- _Assignment_:
Print the lines of the data, starting with the first, up to and including the line where "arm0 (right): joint" appears.

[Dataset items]
◇ ◇ ◇ ◇
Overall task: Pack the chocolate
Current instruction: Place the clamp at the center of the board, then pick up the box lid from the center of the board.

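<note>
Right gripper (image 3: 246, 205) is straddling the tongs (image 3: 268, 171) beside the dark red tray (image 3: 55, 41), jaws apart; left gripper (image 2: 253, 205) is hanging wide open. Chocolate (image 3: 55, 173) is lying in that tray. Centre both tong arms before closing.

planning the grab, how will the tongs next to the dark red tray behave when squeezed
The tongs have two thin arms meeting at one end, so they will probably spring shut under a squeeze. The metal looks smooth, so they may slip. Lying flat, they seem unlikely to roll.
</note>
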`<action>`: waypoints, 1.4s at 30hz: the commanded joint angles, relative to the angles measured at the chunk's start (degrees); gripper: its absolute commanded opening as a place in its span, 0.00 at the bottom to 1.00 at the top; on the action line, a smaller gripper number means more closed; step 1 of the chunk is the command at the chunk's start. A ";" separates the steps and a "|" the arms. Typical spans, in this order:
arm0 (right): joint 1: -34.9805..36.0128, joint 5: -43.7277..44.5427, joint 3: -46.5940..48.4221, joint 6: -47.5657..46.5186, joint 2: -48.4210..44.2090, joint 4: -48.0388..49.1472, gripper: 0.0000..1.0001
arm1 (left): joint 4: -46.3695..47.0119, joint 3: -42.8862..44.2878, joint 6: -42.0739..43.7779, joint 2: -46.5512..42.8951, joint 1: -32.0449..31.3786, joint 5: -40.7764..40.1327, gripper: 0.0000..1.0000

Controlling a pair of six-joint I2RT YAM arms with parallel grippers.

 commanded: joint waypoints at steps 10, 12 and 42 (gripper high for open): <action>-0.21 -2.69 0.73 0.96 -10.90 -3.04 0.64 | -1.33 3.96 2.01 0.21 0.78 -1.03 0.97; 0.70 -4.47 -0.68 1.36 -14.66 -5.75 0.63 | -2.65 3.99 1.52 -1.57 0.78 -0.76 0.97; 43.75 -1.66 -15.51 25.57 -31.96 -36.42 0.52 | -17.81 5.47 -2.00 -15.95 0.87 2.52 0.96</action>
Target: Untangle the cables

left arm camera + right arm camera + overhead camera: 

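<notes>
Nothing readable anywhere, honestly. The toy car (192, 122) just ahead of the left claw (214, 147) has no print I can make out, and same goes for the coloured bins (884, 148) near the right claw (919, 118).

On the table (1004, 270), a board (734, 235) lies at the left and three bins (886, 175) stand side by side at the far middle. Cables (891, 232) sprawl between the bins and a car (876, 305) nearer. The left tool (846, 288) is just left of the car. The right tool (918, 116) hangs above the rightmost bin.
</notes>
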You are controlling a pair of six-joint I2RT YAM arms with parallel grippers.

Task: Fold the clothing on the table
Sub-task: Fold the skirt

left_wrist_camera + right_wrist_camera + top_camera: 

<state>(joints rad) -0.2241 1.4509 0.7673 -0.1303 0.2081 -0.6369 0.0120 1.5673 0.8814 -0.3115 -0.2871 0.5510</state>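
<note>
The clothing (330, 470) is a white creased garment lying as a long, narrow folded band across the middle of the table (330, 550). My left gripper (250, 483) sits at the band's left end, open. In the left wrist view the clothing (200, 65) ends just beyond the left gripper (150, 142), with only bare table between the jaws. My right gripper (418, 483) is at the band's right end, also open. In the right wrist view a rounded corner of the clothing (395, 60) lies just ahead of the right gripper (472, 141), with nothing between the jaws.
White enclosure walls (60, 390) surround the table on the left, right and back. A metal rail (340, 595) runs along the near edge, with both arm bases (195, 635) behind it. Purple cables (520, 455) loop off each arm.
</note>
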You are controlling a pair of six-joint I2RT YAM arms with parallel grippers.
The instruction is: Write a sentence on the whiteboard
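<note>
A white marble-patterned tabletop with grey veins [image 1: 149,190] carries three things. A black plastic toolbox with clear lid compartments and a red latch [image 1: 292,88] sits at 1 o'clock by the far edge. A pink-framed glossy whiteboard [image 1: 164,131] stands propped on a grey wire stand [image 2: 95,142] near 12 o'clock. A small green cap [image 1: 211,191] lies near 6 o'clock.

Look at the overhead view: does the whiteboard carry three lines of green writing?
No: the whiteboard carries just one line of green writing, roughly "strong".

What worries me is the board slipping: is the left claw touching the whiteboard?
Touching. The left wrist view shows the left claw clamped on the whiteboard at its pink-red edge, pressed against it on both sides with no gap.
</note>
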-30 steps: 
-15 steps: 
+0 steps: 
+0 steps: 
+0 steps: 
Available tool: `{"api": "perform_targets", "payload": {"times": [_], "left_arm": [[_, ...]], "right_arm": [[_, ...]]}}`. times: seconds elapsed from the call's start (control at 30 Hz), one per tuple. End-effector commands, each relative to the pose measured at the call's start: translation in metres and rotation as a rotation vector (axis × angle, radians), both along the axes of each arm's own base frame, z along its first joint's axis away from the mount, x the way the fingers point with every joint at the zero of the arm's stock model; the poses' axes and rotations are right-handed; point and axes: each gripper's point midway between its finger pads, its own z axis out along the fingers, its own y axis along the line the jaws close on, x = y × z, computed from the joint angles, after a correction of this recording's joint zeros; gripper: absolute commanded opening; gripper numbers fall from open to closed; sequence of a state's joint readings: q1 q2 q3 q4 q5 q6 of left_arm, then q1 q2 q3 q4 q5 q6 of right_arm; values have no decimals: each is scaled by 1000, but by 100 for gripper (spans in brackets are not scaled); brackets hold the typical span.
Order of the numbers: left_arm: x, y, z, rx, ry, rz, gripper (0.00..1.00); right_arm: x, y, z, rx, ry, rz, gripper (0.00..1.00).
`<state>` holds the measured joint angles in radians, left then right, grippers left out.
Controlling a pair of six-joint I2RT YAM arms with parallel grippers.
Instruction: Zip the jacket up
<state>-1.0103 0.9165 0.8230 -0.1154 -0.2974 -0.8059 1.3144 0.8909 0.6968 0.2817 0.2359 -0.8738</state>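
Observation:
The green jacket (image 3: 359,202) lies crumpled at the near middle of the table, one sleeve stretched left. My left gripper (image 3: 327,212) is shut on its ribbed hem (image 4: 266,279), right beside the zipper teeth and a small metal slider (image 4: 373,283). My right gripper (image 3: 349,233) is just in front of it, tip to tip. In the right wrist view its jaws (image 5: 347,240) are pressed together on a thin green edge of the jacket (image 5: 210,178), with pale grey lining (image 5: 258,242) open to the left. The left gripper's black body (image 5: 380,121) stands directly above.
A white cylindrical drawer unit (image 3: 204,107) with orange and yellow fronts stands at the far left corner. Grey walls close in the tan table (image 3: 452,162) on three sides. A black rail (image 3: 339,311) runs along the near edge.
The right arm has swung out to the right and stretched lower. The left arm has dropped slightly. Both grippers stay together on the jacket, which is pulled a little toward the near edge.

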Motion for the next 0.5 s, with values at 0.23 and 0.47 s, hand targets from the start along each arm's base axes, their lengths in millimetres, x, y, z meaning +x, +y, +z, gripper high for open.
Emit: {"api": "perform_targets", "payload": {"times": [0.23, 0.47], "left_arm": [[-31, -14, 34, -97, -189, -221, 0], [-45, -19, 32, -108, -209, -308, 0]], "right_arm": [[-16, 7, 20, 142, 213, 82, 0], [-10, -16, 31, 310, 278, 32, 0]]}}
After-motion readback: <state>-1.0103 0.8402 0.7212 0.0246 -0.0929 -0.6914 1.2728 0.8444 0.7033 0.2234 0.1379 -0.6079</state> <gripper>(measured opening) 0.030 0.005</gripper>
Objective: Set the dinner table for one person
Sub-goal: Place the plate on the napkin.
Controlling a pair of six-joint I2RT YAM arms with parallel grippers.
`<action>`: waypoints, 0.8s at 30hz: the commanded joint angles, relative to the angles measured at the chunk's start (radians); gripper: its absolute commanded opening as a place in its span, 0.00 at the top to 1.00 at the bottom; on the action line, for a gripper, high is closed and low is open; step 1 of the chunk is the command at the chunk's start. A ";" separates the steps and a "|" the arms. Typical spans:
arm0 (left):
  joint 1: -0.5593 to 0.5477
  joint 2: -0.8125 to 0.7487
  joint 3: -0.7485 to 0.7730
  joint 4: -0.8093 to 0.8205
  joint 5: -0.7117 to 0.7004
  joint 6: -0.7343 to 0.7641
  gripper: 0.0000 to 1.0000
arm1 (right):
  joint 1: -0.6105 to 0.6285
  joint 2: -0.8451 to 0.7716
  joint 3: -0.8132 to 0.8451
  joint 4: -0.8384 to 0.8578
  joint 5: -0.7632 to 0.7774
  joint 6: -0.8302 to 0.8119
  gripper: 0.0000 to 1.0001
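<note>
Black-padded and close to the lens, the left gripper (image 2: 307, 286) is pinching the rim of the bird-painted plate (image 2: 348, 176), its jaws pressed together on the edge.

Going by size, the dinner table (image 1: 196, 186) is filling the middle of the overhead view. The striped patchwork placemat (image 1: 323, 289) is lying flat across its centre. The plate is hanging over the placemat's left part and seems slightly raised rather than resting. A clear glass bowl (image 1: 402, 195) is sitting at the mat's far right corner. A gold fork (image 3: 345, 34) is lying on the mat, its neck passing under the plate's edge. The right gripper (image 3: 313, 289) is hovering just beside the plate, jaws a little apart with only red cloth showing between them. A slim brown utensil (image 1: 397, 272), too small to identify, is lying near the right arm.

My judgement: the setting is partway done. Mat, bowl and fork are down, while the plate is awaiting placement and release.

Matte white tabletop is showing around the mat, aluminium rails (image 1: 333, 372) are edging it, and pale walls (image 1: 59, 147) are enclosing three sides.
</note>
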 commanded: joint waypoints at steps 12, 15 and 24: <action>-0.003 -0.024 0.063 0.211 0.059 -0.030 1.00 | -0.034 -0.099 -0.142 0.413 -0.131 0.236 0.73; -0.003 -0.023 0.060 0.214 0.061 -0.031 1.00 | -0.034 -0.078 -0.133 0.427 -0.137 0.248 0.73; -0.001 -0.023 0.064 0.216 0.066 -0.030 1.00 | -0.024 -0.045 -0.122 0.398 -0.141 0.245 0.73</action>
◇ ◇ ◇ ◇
- _Solution for this exercise_:
Overall task: Pack the chocolate
Current instruction: Place the clamp at the center of the board, then pick up the box lid from the center of the board.

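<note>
Right gripper (image 3: 246, 205) is straddling the tongs (image 3: 268, 171) beside the dark red tray (image 3: 55, 41), jaws apart; left gripper (image 2: 253, 205) is hanging wide open. Chocolate (image 3: 55, 173) is lying in that tray. Centre both tong arms before closing.

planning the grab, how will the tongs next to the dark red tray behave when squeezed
The tongs have two thin arms meeting at one end, so they will probably spring shut under a squeeze. The metal looks smooth, so they may slip. Lying flat, they seem unlikely to roll.
</note>
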`<action>`: waypoints, 1.4s at 30hz: the commanded joint angles, relative to the angles measured at the chunk's start (degrees); gripper: its absolute commanded opening as a place in its span, 0.00 at the bottom to 1.00 at the top; on the action line, a smaller gripper number means more closed; step 1 of the chunk is the command at the chunk's start. A ";" separates the steps and a "|" the arms. Typical spans, in this order:
arm0 (right): joint 1: -34.9805..36.0128, joint 5: -43.7277..44.5427, joint 3: -46.5940..48.4221, joint 6: -47.5657..46.5186, joint 2: -48.4210..44.2090, joint 4: -48.0388..49.1472, gripper: 0.0000..1.0001

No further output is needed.